Shouldn’t Clinton be facing tough questions about this disaster, especially since she acted like it was a major achievement when she was Secretary of State? Presumably the media “referees” will blow whistles on intervention-supporting Republicans if they level such criticism, the way they never blow whistles on Iraq War-supporting Democrats like Clinton when they rail against that military operation.  But if Clinton were a Republican, this would not be a story about what her political opponents say regarding Libya.  It would be treated objectively as a disaster, and the media itself would be hounding Clinton about her role in it.

Clinton can probably count on her media pals not to emphasize such past embarrassments as her Russian “reset button” or hailing Syria’s brutal dictator Bashar Assad as a “reformer.” But despite their treatment as old news, Russia and Syria are very much current foreign policy issues, President Obama’s tenure has been a hideous disaster on both, and there is no reason to think Clinton would do any better.  The fact that she has demonstrated repeated signs that she does not understand Vladimir Putin’s adventurism or the Syrian civil war is highly relevant to the 2016 election.

The big problem facing Hillary Clinton on foreign policy is that she cannot afford to alienate the Democrat base by distancing herself too much from President Obama, a difficult task for a former Secretary of State under the best of political conditions.

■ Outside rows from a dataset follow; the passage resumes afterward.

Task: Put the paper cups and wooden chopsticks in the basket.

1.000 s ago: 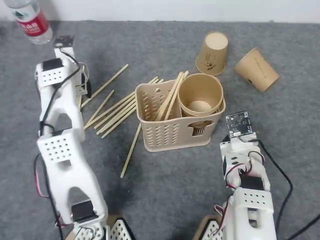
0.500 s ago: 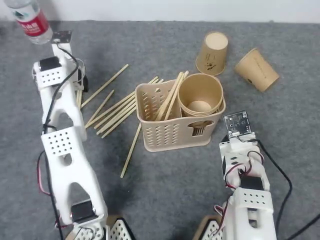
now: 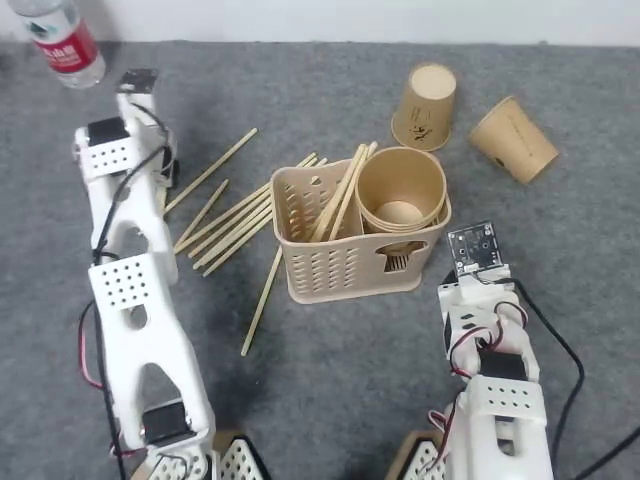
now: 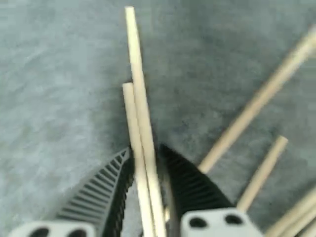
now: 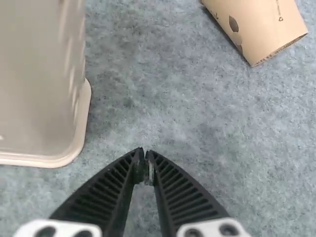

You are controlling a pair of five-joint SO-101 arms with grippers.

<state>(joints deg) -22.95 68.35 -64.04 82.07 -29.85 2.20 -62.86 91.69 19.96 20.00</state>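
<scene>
Wooden chopsticks (image 4: pixel 140 98), two side by side, are clamped in the left gripper (image 4: pixel 144 149) well apart from the basket (image 3: pixel 340 268), the right gripper (image 5: pixel 144 160) closed empty beside it; round sticks may roll against each other and one slip out on lifting.

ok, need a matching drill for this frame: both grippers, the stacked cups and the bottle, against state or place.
Things:
1. left gripper
2. right gripper
3. stacked cups
4. bottle

State or place:
a. inside the basket
b. shut and empty, over the carpet
c. at the carpet's far edge, away from the basket
d. shut on two chopsticks

Pairs: 1-d, 2-b, 3-a, 4-c
</scene>
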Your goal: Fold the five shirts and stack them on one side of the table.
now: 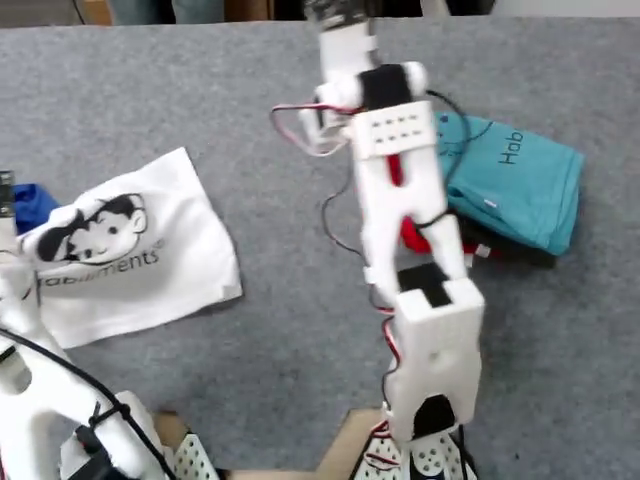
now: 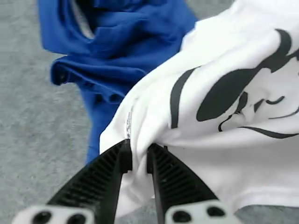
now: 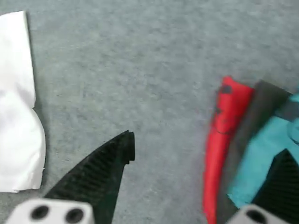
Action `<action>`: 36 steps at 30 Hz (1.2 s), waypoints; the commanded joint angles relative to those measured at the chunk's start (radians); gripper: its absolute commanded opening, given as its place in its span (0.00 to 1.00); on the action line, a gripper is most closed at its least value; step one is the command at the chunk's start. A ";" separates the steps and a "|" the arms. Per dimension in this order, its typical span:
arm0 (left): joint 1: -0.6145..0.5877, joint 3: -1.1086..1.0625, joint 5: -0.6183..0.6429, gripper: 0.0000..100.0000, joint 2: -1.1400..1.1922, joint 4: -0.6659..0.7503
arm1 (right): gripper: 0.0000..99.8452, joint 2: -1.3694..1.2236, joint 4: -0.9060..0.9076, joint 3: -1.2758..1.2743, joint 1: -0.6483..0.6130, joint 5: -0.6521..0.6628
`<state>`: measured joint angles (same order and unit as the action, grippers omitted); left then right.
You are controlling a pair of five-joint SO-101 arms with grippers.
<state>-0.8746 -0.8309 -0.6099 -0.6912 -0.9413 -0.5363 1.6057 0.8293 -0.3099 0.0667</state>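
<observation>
Left gripper (image 2: 138, 156) — clamped shut on an edge of the white shirt (image 2: 224, 93), which lies on the left part of the table (image 1: 290, 340). A crumpled blue shirt (image 2: 117, 51) touches it on the outer side. Right gripper (image 3: 205, 149) — jaws wide apart, holding nothing, over bare table just beside the stack. There the folded teal shirt (image 1: 520, 180) lies on top, with a red shirt (image 3: 229, 121) and a dark shirt (image 3: 257, 112) beneath.

Bare grey table (image 1: 270, 330) lay open between white shirt (image 1: 150, 260) and right arm (image 1: 410, 250), also over the far left corner. The arm stretched across centre-right, blocking part of shirt stack (image 1: 520, 185). Blue shirt (image 1: 30, 205) crowded the left edge, possibly tucked under the white one.
</observation>
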 commanded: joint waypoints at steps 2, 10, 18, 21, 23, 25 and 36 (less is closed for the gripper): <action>-0.085 0.084 0.031 0.04 0.049 0.043 | 0.43 -0.088 -0.094 0.001 -0.121 0.002; -0.090 0.274 0.219 0.31 0.063 -0.170 | 0.43 -0.222 -0.213 0.004 -0.230 -0.006; 0.196 0.578 0.338 0.30 -0.049 -0.552 | 0.43 -0.226 0.028 0.216 -0.069 0.002; 0.412 0.561 0.341 0.30 -0.087 -0.643 | 0.36 -0.226 0.107 0.329 -0.012 0.003; 0.575 0.498 0.342 0.30 -0.095 -0.669 | 0.27 -0.226 0.138 0.401 0.017 0.008; 0.720 0.374 0.353 0.30 -0.091 -0.646 | 0.17 -0.225 0.153 0.455 0.044 0.055; 0.954 -0.018 0.605 0.30 0.115 -0.230 | 0.05 -0.147 0.163 0.536 0.160 0.126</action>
<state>0.0629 -0.8569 -0.0376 -0.6268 -1.2206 -0.7633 1.7591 1.3602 -0.1672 0.1849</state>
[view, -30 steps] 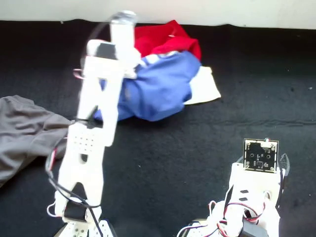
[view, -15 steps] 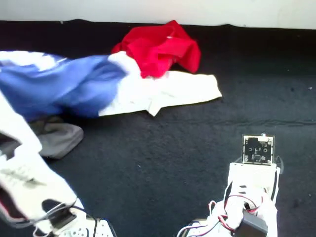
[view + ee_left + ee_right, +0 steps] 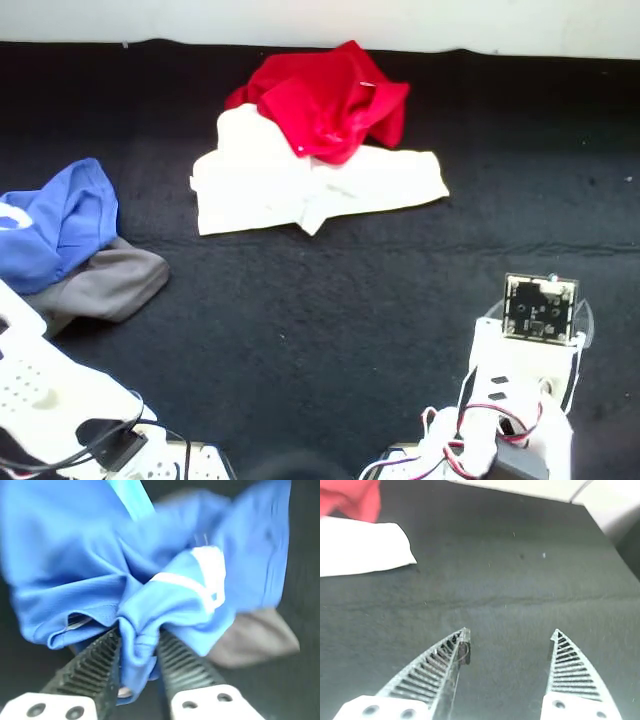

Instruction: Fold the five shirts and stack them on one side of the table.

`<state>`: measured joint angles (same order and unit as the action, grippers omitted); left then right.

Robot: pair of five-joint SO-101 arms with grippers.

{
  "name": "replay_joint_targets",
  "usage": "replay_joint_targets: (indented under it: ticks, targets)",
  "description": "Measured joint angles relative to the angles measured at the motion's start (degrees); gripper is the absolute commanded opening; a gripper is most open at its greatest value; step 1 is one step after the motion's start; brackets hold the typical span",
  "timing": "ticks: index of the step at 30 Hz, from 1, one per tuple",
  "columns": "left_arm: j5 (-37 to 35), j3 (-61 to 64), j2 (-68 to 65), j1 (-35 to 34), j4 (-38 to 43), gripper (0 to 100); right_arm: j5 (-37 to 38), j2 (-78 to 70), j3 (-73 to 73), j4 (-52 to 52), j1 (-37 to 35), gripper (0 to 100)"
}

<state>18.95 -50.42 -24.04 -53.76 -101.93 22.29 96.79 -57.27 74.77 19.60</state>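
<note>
My left gripper point(image 3: 136, 645) pinches a bunched fold of the limp blue jersey shirt point(image 3: 65, 560), heaped on the crumpled grey shirt point(image 3: 110, 285) at the black counter's point(image 3: 330, 320) left edge. Light and slippery, I judge; shoulder seams would hold better. My right gripper point(image 3: 510, 635) gapes.

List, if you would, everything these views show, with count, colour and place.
table: one, black-covered.
white shirt: one, white, spread flat toward the far side.
red shirt: one, red, crumpled, partly on the white shirt's far edge.
grey shirt: one, grey, at the left side.
blue shirt: one, blue with white trim, bunched atop the grey shirt.
left gripper: one, black fingers shut on the blue shirt.
right gripper: one, pale fingers open over bare table.
</note>
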Motion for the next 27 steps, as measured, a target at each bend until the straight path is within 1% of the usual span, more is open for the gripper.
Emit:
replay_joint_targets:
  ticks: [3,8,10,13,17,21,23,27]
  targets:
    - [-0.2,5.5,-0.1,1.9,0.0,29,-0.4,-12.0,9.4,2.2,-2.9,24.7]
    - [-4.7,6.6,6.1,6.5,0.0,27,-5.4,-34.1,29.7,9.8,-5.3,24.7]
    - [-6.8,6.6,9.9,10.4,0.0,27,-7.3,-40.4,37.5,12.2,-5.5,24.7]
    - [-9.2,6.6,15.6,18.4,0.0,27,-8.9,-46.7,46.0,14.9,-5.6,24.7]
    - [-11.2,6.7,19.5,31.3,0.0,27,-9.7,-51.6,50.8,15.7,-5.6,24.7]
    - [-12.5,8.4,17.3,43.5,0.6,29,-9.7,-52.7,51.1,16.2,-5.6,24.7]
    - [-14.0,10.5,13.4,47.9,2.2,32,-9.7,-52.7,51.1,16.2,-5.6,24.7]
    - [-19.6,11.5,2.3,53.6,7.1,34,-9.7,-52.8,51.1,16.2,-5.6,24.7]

But if she does not break from Obama, she will have trouble gaining ground with an electorate that not only disapproves of his foreign policy, but is actively anxious about his failures.

In a Bloomberg Politics interview, Leslie Gelb tried to claim Clinton did not have any big foreign policy failures as Secretary of State. Supposedly she built a legacy “mainly on the issues of women’s and humanitarian rights, and on global warming.”

Humanitarian and women’s crises in the grim corners of the world are the worst they’ve been since World War II.  “Feminists” like Clinton turned a blind eye to the real, physical suffering of women in Islamist hellholes while carping about mythical “pay gaps” in comfortable Western nations. Clinton herself was the biggest obstacle to placing Boko Haram, a jihadist group responsible for the abduction, rape, and killing of hundreds of women, on the US list of terrorist organizations.

Ed Rogers at the Washington Post phrases Hillary’s dilemna as a choice between “a lame message of, ‘Our foreign policy is good but could better'” and “picking a few of the worst debacles that occurred after her departure, declaring that, ‘mistakes were made and I would do things differently’ and hoping that will suffice.”  Given how intolerant the Obama dead-enders of the Democrat base have become of even the mildest criticism of their man, one wonders if even those options are truly viable. Neither of them would exactly be an inspiring demonstration of leadership.

Gelb suggested a third option by trying to excuse Clinton’s blank sheet of Secretary of State accomplishments by portraying her as a helpless pawn of Obama with little “freedom of action” in a “rather personal and centralized Administration.”  That’s not inspiring leadership either.  Vote Hillary 2016, Because She Kept Her Mouth Shut and Did What Obama Told Her, Even When She Knew It Was Wrong.

Fortunately, Clinton knows the media will not pressure her to make such choices, so she has plenty of time to mull it over, and maybe wait for some of the worst foreign-policy headlines to blow over.  Behold the remarkable spectacle of a former Secretary of State running for President with an almost completely mysterious foreign policy agenda.